06 December 2007

John Wesley Powell I am Not, But Still...

Get this: if you're a boater-- I mean a real boater, not someone who hires raft guides-- it's next to impossible to get on the Colorado River through the Grand Canyon. To do it, you have to get a permit from the National Park Service- and the vast majority of permits go to the commercial outfitters, which charge thousands of bucks for the 15-day trip. The demand for the remaining "private boater" permits is so huge that the park service can charge applicants $25 just to have the chance to enter the lottery in hopes that they MIGHT get a permit that year.

I've never gotten a permit. Until yesterday. (That sound you heard was all my kayaking buddies scrambling for the cellphones to see if I might have space for one more. Of course I do. It's a full permit.)

It's a terrific opportunity, of course. A once-in-a-lifetime deal. And considering the academic work I'm doing on Powell's journals, it's right in line with my studies as well.

But here's the problem: I got the permit in the secondary lottery, which raffles off the slots that others have canceled on. I have to tell the park service by Dec. 10 if I want my launch date-- which entails dropping a deposit of $400. And the launch date is Jan. 14.

The first day of class for the spring semester at LSU.

I've committed to teach World Lit (1650-present) in the spring. (Not exciting to everyone, I know, but I'm pretty psyched about it. My syllabus rocks, if I do say so myself-- devised over a pious beer or two with my buddy Tom, who is teaching a section of the same course for the English department.) So, yes, I could beg someone (most likely Tom) to cover my class for the first two weeks-- after all the first week is just adding and dropping-- and MLK day accounts for one of the classes, so I wouldn't be missing much.

I could do this. Maybe. It would be kind of a rush and a stretch, but I could do it.

Except that the first couple of classes are crucial for setting the tone for the rest of the semester. And if I bail on the first two weeks, it's not a great way to get started. It's not exactly a display of commitment to my current line of work. My track record for making any kind of commitment at all over the past five years or so has not been so hot. I'd like to remedy that when I can.

Except that it's the GRAND CANYON. And just this once. Maybe. My department chair/committee chair (also a bit of an outdoor devotee) said he would understand...

I hate when "outdoor guy Richmond" decides to tangle with "academic guy Richmond." I like both of those guys and want them to get along. (And besides, Academic Richmond is kind of a wuss...)

So I have three days or so to figure this out and get a team together.

That's if I go.

If I don't, back into the lottery I go, to wait for another chance.

And wait.

And wait.

And wait.

20 April 2007

Steady Now

In June of 2005 I was in the Salt Lake City airport en route to a summer guiding job in Wyoming. Out of some odd impulse, I picked up The New Yorker. It was odd, in that I tend to stay away from The New Yorker. Whenever I have had a subscription, the issues pile up and keep coming until they form a paper testament to everything I will never accomplish in my life-- chief among them, keeping up with the damn New Yorker.

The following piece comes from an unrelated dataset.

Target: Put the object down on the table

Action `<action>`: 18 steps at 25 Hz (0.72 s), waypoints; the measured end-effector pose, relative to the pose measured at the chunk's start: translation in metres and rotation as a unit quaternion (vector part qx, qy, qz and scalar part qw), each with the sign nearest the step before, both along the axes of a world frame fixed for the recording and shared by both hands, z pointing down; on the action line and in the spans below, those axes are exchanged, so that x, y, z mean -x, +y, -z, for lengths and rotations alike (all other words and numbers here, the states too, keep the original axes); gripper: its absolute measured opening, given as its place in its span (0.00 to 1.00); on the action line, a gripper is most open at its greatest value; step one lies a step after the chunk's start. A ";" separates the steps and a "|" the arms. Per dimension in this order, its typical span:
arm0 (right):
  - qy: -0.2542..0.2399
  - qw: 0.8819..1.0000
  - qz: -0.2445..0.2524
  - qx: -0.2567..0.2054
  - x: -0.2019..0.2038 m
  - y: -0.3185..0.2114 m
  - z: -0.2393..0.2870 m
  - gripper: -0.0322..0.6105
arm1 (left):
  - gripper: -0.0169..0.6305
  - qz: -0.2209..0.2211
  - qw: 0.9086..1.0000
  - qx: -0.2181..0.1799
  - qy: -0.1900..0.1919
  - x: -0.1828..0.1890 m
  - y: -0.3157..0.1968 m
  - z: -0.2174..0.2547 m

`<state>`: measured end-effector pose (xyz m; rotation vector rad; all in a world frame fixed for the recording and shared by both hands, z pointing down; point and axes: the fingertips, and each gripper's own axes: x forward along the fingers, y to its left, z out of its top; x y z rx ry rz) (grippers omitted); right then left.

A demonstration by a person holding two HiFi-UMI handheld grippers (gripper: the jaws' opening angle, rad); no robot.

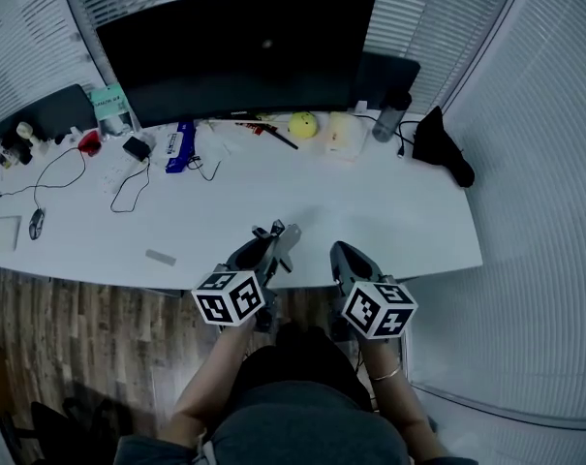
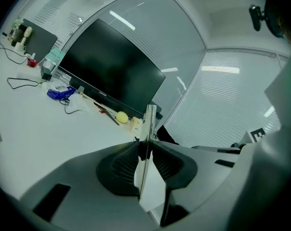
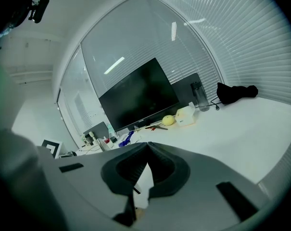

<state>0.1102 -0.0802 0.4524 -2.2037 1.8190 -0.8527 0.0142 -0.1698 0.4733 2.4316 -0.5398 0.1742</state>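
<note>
Person's forearms (image 1: 207,381) at the bottom of the head view, each carrying a gripper over the near edge of the white table (image 1: 389,211). Left gripper (image 2: 146,146) is clamped on a thin metal plate (image 2: 149,121), pinched on its flat faces and standing upright, one end poking above the jaw tips and the rest running back between the jaws. From the head view the plate (image 1: 285,244) sits just above the tabletop near the front edge, not yet set down. Right gripper (image 3: 146,144) has its jaws together with nothing between them, just beside the left one. Far side is cluttered – monitor (image 1: 236,51), yellow ball (image 1: 303,124), cables (image 1: 128,194) – well apart from the plate. Likely risks: letting go this close to the edge could send the plate onto the wood floor (image 1: 89,342); released while upright, it would probably topple flat and skid – lower it and tilt it flat first
</note>
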 end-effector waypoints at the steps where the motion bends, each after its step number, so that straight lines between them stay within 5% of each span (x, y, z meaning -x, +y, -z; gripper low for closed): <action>1: 0.000 1.000 0.004 0.001 0.000 -0.004 -0.001 0.05 | 0.18 0.001 1.000 0.001 0.001 -0.001 -0.003 0.000; 18: -0.014 0.998 0.058 0.003 -0.031 -0.067 -0.004 0.05 | 0.18 0.059 0.998 0.010 0.000 -0.018 -0.055 -0.006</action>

So I stay away from it. In general. Except for that time. That time I found a poem in it by Eamon Grennan. I liked the poem so much I tore out the little corner it ran on, folded it up into quadrants, and jammed it into the handy pocket in the back of the Moleskine notebook I use as journal and wallet.

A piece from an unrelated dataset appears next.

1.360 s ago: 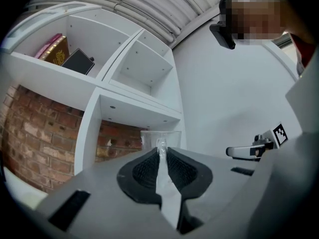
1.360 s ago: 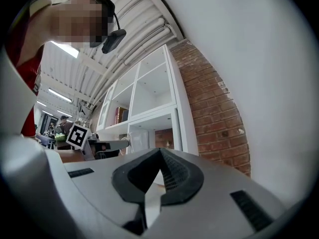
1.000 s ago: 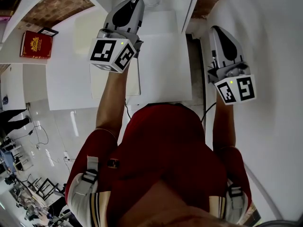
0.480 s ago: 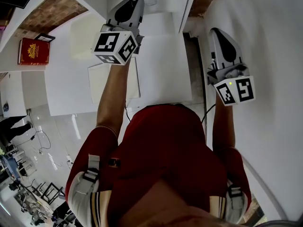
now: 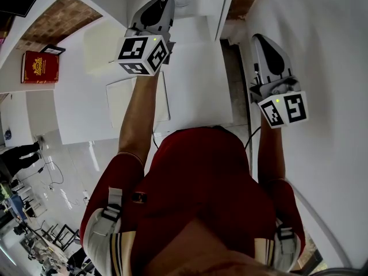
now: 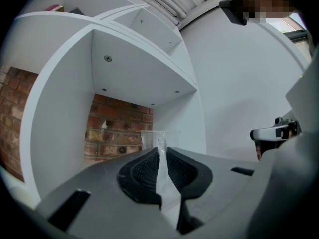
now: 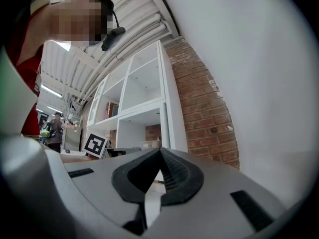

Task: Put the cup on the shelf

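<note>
Now your left gripper (image 6: 160, 149) is clamped on the wall of the clear cup (image 6: 149, 139), held upright in the brick-backed shelf (image 6: 139, 68) compartment, nearer its right wall. Your right gripper (image 7: 159, 151) is closed on nothing, well apart.

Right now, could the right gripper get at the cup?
Probably not easily: the left gripper pinches the cup inside the shelf compartment, and the shelf's side panel stands between it and the right gripper.

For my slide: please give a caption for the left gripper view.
Left hand-held gripper holds clear cup by its wall before a white shelf.
</note>
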Action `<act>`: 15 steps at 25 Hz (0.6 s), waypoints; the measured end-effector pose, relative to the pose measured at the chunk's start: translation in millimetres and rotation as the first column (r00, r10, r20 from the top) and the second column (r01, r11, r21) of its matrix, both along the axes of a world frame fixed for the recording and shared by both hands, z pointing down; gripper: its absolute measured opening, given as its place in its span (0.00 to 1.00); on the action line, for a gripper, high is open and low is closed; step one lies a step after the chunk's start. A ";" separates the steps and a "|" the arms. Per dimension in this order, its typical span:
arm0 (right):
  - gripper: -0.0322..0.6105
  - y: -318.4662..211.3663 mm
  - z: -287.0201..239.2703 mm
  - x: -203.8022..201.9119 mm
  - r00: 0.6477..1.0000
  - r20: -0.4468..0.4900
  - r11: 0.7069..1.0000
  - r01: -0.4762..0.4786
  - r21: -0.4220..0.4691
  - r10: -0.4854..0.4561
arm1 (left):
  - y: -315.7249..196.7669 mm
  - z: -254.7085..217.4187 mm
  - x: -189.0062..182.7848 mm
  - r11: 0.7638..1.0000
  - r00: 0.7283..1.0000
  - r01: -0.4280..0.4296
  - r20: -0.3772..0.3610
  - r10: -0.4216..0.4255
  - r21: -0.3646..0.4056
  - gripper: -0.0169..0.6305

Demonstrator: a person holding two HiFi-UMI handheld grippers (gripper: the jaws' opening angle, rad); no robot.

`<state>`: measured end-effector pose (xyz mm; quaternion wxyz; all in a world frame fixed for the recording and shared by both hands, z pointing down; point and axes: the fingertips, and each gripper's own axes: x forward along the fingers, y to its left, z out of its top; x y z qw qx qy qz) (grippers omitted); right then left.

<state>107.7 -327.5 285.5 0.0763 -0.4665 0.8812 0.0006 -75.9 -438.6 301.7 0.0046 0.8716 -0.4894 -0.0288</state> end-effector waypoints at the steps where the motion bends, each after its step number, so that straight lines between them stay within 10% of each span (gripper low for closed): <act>1: 0.05 -0.1 0.3 0.3 1.000 0.000 1.000 0.000 -0.001 0.000 | -0.9 1.1 0.7 1.000 1.000 0.001 0.001 -0.001 -0.001 0.08; 15: 0.05 -0.7 5.7 6.4 1.000 0.001 1.000 -0.008 -0.012 0.008 | -5.8 14.3 7.2 0.999 0.999 0.013 0.038 -0.012 -0.031 0.09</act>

I carried it around all summer, vaguely aware it was there. Then I found it again one morning in early September 2005, when I was exhausted and sad about what had happenen to my city and to my friends and family and neighbors.

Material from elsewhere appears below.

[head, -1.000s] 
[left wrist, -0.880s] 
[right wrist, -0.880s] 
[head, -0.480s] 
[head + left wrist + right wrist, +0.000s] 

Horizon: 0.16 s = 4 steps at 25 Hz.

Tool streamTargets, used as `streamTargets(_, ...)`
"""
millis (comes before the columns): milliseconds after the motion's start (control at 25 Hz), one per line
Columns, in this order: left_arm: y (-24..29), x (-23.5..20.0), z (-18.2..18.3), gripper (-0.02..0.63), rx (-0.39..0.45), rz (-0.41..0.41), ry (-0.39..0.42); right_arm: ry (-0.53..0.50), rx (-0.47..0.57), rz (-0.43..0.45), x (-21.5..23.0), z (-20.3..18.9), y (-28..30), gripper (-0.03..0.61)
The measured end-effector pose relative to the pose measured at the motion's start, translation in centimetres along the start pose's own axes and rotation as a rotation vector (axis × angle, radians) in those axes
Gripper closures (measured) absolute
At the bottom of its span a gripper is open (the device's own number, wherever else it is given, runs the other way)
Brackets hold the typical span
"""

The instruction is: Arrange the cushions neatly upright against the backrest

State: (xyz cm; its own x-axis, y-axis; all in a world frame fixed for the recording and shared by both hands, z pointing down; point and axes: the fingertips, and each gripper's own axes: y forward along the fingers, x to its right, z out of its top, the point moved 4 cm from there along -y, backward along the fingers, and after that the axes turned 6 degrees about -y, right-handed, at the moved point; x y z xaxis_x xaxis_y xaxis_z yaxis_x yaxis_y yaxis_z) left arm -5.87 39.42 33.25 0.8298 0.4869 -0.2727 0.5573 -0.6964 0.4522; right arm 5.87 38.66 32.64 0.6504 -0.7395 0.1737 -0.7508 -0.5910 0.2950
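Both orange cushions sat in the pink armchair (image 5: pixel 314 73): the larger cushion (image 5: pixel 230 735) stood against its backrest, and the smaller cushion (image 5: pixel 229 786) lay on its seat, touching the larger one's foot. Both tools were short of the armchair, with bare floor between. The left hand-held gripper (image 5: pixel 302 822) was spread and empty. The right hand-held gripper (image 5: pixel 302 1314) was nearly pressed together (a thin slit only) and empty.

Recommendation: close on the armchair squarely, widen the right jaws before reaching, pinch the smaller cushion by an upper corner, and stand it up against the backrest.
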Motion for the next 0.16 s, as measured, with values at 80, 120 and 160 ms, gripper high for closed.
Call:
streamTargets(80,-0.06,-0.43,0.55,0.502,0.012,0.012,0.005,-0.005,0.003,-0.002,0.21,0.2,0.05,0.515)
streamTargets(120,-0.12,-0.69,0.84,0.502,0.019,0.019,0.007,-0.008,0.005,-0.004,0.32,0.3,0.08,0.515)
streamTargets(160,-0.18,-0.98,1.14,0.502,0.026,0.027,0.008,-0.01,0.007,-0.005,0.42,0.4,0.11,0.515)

I saw the words differently then. But I still thought it was a good poem. And reading it this morning, I still think it's a very good poem. So here it is.
Steady Now

Although things vanish, are what mark our vanishing,
we still hold on to them-ballast against the updraft
of oblivion-as I hold on to this umbrella in a world of rain,

of heavy wet greens and grays dissolving into a new
atmosphere, a sort of underwater dulled electric glow
off everything, the air itself drowning in it, breath

thickening, growing mold. Yesterday I felt the smell
of grass greeting me as across a great distance, trying
to tell me some good thing in an underglaze of memory,

some forgotten summer trying to speak its piece. It is
the way of things and it never stops, never calls a halt-
this knocking and dismantling, this uprooting, cutting out

and digging down, so tall oaks and honey locusts are
laid low and drop to earth like felled cattle, shaking
the ground we've taken a stand on as if it were a steady

establishment, a rock of ages to outface ruin itself, not
the provisional slippery dissolving dissolute thing it is-
which we have against all evidence set our hearts on.